### TASK INSTRUCTIONS
Could you say how many lines in the records include "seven"? Please give the number by itself.

════════════════

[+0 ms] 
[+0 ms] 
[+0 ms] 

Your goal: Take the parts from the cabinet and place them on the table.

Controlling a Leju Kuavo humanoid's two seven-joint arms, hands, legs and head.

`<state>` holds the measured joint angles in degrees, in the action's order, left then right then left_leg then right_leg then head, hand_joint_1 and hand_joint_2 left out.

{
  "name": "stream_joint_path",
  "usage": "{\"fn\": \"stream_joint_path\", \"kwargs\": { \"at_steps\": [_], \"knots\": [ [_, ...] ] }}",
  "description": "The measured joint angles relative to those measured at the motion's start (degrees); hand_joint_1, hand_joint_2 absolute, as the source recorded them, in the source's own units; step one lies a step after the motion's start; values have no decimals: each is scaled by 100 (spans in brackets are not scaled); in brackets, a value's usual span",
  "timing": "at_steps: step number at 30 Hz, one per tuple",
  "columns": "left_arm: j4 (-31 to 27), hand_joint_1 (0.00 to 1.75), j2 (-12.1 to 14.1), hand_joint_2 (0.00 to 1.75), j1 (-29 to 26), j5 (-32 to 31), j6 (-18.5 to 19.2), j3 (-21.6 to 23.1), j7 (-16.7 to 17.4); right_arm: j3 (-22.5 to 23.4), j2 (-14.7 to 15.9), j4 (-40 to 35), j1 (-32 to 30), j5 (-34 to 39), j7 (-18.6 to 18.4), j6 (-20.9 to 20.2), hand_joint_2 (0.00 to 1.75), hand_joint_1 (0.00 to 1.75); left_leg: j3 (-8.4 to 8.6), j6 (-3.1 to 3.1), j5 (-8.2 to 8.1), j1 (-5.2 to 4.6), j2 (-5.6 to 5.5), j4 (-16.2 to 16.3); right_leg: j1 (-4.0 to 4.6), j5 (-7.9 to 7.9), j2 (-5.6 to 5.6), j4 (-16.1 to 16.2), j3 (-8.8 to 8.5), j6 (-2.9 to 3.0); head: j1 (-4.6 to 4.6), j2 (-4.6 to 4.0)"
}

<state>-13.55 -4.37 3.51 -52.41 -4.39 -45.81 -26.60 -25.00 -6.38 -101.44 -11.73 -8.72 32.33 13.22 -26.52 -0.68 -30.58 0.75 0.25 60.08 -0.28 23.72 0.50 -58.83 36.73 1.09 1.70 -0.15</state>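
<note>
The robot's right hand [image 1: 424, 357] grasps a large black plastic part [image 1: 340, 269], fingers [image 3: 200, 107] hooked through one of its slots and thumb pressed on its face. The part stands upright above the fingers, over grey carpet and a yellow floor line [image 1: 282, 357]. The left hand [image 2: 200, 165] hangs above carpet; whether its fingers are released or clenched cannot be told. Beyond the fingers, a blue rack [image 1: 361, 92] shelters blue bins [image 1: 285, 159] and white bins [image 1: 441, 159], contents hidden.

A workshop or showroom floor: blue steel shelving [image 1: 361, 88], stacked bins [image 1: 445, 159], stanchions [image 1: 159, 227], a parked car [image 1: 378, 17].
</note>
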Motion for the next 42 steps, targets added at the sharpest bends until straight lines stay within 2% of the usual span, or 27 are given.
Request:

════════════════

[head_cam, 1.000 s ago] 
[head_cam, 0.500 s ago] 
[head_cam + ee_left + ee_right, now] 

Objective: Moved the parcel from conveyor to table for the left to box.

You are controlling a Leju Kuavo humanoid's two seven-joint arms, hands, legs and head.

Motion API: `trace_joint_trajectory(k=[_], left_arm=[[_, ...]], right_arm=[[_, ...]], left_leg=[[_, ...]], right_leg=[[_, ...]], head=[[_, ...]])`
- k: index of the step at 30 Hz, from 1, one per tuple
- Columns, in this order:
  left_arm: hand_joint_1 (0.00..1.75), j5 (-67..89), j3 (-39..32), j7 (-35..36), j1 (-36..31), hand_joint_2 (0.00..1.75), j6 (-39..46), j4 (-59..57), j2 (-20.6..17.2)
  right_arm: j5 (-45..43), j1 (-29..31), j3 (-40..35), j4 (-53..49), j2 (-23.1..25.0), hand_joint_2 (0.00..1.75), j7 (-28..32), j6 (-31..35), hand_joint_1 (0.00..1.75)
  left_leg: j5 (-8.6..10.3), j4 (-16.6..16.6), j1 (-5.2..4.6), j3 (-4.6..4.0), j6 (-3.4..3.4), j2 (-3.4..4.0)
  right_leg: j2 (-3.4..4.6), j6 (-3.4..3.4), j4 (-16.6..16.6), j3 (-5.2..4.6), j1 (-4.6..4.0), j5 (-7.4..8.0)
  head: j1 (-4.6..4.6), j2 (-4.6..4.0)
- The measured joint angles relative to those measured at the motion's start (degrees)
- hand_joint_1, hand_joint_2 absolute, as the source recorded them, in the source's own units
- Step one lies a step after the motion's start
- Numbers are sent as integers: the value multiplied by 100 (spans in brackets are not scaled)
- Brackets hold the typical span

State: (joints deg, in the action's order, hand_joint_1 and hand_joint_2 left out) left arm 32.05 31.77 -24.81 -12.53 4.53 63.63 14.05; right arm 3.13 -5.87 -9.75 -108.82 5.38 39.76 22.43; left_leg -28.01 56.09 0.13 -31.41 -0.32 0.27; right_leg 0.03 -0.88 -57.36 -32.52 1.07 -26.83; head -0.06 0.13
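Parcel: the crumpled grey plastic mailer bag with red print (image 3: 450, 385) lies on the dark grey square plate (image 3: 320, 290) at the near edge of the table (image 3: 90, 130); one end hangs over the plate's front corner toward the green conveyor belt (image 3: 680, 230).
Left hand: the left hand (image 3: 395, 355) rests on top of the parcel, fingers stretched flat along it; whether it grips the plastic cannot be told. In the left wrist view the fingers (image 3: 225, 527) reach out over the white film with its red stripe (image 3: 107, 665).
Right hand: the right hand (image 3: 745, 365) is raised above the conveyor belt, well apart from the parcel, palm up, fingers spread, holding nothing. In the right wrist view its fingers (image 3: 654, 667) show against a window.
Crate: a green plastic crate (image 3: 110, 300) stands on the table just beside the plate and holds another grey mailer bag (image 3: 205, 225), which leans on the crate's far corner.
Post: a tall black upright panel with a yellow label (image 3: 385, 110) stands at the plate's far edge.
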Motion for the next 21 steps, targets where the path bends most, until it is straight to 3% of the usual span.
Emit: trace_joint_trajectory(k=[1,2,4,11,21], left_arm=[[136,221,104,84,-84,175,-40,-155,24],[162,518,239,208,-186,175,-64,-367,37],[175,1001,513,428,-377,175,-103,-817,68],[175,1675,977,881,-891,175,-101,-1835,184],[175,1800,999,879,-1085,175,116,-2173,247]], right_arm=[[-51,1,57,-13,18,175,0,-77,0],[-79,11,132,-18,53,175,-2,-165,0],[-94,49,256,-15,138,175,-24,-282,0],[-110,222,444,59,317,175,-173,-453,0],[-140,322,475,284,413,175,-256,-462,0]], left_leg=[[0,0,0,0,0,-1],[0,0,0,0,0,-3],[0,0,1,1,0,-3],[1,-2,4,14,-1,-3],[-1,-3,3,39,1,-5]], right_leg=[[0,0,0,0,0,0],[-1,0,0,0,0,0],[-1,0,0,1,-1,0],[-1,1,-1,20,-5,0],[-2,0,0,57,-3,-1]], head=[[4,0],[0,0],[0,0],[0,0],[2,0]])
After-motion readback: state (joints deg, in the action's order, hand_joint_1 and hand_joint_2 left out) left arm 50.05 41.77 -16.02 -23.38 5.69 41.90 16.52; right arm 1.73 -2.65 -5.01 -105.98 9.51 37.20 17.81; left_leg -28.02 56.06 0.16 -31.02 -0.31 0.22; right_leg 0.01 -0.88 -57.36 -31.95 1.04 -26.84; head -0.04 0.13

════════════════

### SOLUTION TO THE PROBLEM
2